Turbo received a U/A certificate and was theatrically released on 23 May 2024. It received popular appreciation from audiences and the direction by Vysakh, music and background score, action sequences and cast performances drew praise. The film grossed about ₹72.50 crores worldwide.

== Plot ==
Aruvipurathu Jose alias Turbo Jose, a jeep driver from Idukki with a habit of getting involved in fights, learns that his best friend Jerry, a bank manager in Chennai, was attacked by henchmen sent by the family of his girlfriend Indulekha, who is also a bank manager of a different bank. Jose arrives at Indulekha's house and stops her engagement, taking her to Jerry's house. However, Jerry refuses to accept Indulekha due to the fear of his family and she goes back to Chennai for her job.

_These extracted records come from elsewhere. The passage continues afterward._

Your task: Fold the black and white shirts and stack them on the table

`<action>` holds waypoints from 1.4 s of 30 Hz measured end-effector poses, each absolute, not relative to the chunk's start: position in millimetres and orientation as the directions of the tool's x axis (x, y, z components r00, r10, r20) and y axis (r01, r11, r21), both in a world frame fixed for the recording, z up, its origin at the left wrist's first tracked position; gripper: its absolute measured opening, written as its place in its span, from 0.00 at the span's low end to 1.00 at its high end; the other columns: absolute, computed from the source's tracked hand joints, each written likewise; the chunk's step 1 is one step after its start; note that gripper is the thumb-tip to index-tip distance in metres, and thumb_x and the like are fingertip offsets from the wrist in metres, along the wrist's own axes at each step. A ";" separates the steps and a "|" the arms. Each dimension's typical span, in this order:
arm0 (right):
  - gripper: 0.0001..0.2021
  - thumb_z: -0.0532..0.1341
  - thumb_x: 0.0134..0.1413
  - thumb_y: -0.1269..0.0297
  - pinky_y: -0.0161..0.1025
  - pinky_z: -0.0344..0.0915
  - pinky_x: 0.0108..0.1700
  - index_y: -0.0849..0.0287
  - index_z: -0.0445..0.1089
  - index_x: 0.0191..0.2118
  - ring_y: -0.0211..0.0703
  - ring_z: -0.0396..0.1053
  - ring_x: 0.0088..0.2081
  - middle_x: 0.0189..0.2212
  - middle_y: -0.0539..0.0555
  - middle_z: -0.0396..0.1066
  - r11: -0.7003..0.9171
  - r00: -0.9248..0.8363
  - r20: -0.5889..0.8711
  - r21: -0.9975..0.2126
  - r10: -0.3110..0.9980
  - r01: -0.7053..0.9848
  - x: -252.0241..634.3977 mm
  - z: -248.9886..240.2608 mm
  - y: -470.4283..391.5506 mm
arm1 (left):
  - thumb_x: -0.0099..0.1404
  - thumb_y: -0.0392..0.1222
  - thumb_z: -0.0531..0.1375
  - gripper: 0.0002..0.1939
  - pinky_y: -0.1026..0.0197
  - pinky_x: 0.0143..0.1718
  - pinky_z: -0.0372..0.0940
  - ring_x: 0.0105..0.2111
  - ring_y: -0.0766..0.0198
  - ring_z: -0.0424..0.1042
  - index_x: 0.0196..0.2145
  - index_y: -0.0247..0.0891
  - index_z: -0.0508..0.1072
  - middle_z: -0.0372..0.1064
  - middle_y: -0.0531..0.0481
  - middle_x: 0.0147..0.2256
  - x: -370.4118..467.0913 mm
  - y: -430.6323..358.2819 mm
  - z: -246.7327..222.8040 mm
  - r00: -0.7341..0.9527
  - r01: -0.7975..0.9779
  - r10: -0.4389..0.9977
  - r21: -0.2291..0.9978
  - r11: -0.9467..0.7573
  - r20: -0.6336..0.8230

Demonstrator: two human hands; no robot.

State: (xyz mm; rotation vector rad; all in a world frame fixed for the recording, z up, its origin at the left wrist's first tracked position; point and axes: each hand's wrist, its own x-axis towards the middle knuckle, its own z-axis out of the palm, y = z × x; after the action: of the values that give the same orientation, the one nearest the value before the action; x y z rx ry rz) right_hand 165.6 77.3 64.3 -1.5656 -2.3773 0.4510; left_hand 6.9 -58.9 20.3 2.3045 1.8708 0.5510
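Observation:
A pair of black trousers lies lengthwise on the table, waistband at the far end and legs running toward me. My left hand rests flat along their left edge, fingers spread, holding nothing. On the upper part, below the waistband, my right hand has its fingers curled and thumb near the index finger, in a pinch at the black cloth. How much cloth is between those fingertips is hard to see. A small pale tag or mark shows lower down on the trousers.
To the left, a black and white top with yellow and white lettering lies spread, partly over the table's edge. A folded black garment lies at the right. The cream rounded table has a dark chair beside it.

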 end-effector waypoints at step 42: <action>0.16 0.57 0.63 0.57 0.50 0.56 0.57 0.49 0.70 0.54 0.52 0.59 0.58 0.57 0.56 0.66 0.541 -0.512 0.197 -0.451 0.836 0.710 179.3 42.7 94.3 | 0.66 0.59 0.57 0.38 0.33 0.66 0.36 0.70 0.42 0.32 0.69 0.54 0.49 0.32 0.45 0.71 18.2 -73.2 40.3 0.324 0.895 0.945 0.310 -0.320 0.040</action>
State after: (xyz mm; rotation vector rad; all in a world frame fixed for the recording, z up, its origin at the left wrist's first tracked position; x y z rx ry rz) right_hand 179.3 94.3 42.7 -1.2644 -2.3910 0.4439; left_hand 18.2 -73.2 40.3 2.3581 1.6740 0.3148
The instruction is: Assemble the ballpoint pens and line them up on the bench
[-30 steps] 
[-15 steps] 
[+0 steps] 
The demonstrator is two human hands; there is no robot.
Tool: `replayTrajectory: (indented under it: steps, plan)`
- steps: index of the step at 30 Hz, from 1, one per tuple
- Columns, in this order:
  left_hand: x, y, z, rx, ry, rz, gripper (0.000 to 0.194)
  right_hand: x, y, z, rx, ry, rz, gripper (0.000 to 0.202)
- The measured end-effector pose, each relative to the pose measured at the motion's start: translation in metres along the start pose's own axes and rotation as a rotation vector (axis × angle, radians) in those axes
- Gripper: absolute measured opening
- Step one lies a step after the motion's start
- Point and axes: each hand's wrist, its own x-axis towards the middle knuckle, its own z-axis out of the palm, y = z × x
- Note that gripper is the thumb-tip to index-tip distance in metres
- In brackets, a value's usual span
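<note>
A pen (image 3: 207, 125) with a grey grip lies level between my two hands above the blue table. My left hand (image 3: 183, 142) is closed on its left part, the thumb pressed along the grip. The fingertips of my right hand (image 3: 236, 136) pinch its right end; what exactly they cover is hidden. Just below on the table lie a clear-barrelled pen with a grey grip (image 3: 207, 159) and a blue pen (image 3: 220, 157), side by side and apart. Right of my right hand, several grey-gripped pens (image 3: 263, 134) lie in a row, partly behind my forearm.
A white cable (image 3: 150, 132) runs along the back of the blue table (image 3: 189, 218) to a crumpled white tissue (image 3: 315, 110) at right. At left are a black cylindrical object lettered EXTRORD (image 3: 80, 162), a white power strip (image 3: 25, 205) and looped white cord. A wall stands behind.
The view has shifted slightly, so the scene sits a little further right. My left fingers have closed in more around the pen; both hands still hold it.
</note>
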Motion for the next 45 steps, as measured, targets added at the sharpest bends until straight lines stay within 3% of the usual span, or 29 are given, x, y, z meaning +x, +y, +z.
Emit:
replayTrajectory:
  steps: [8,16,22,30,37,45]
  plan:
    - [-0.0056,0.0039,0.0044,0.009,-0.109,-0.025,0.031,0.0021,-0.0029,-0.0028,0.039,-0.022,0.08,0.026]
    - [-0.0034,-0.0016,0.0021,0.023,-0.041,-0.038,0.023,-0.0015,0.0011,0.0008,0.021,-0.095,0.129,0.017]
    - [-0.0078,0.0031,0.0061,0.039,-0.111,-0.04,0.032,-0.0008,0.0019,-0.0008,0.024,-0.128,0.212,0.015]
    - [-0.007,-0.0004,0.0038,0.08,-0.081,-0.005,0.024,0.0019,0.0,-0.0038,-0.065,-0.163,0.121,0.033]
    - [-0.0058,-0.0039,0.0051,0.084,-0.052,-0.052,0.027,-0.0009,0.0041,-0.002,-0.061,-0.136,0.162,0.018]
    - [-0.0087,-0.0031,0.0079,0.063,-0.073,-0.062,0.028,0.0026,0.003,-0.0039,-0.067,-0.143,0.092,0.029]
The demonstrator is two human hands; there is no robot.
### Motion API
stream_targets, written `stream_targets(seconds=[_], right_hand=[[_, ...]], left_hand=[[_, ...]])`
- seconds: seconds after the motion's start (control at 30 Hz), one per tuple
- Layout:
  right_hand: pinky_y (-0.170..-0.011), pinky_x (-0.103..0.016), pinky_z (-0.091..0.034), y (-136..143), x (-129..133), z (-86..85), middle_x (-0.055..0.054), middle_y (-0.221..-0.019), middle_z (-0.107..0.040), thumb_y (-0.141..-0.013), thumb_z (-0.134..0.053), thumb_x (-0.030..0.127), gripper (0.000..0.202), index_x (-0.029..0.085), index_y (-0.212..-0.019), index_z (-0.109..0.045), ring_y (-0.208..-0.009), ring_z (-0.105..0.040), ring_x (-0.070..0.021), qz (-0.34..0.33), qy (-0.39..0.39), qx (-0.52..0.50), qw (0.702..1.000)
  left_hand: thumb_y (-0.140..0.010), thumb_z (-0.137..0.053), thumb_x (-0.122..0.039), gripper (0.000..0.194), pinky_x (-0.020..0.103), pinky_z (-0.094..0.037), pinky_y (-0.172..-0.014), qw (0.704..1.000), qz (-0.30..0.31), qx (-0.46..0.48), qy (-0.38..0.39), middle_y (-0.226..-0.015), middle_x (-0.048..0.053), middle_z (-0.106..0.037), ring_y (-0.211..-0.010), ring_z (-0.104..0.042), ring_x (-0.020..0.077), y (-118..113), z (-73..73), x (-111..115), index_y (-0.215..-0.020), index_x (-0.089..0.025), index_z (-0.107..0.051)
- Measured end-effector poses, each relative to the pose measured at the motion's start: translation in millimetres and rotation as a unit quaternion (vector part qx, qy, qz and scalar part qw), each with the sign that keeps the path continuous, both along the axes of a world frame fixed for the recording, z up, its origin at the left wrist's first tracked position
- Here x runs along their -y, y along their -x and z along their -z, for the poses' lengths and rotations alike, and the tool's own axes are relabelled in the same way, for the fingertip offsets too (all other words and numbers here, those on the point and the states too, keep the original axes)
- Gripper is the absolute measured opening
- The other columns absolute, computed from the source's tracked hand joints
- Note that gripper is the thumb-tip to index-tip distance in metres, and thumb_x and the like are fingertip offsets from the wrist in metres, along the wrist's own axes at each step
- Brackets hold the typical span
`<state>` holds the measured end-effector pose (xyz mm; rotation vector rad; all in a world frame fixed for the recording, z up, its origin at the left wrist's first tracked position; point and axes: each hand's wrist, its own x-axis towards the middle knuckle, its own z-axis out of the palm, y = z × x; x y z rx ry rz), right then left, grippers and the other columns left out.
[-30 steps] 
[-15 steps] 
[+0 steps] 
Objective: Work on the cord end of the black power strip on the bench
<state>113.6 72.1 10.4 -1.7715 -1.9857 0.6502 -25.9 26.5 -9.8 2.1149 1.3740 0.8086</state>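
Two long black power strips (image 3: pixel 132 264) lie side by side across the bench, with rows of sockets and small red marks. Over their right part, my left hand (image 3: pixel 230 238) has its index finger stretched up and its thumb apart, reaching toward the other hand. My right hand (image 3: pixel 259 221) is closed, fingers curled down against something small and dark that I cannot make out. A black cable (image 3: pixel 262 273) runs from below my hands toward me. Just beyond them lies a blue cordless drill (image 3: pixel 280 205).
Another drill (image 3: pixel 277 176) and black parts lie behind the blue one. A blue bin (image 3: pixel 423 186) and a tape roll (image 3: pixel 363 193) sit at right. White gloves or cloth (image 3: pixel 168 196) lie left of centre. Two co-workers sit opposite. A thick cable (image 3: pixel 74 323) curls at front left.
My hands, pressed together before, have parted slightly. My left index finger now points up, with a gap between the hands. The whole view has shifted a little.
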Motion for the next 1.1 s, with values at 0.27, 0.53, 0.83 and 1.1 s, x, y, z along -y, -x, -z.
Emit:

Jose learns that Indulekha's family have filed a case against him, prompting him to leave for Chennai and persuading Indulekha to return home. He decides to stay in Chennai after learning that he will be imprisoned. On Jose's request, Indulekha helps him find a job for Andrew, a rich car dealer, as his bodyguard. Jose manages to reunite Indulekha with her family in the process.

Meanwhile, Jerry gets informed by his colleague, Sithara, that an anonymous person from the bank had used Jerry's passkey to transfer a huge amount of money to inactive accounts registered under other people's names. Jerry begins the investigation with Sithara, where he learns about the real mastermind behind the scam: Vetrivel Shanmugha Sundaram, a ruthless and charismatic kingmaker, who runs a corporate syndicate, aiming to establish his power in Deccan. He has been manipulating the banking system to provide money to the ruling party MLAs in order to shift their loyalties.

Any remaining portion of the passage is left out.